*Problem requirements*
Extract exactly those lines that lie between the start of the material and the line with "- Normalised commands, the", including both boundary lines and no others.

*Data block*
******

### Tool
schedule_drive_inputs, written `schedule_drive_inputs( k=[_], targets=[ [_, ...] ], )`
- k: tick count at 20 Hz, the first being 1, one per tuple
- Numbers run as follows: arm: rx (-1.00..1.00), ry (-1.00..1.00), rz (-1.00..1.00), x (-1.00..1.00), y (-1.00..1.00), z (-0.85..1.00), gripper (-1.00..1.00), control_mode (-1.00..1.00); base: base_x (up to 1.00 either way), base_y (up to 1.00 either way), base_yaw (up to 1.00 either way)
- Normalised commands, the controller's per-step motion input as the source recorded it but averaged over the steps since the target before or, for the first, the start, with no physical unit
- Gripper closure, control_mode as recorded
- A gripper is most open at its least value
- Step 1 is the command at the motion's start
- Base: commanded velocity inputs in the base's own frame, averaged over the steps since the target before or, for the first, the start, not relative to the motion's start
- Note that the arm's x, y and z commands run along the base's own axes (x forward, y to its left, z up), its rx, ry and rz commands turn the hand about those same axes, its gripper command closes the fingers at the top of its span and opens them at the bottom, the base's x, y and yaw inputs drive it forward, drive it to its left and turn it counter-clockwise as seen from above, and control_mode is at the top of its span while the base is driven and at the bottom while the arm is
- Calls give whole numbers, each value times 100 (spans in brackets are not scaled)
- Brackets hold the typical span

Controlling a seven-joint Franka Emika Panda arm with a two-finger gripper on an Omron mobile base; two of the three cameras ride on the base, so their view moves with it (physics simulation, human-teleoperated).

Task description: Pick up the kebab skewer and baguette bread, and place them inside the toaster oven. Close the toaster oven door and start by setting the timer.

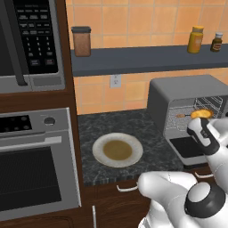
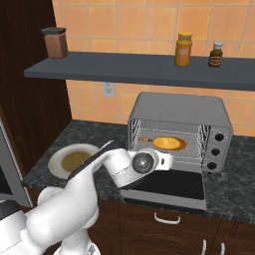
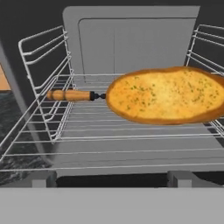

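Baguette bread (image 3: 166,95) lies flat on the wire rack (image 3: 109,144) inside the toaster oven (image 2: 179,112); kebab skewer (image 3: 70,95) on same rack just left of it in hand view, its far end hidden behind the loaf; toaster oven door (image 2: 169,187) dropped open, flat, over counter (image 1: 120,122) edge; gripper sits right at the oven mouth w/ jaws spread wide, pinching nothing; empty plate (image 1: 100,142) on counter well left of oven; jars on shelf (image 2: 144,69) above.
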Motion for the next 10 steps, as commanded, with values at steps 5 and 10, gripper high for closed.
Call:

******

*Answer for the task*
### Tool
schedule_drive_inputs, written `schedule_drive_inputs( k=[_], targets=[ [_, ...] ], )`
- k: tick count at 20 Hz, the first being 1, one per tuple
- Numbers run as follows: arm: rx (-1.00..1.00), ry (-1.00..1.00), rz (-1.00..1.00), x (-1.00..1.00), y (-1.00..1.00), z (-0.85..1.00), gripper (-1.00..1.00), control_mode (-1.00..1.00); base: base_x (up to 1.00 either way), base_y (up to 1.00 either way), base_yaw (up to 1.00 either way)
- Normalised commands, the controller's per-step motion input as the source recorded it but averaged over the steps since the target before or, for the first, the start, with no physical unit

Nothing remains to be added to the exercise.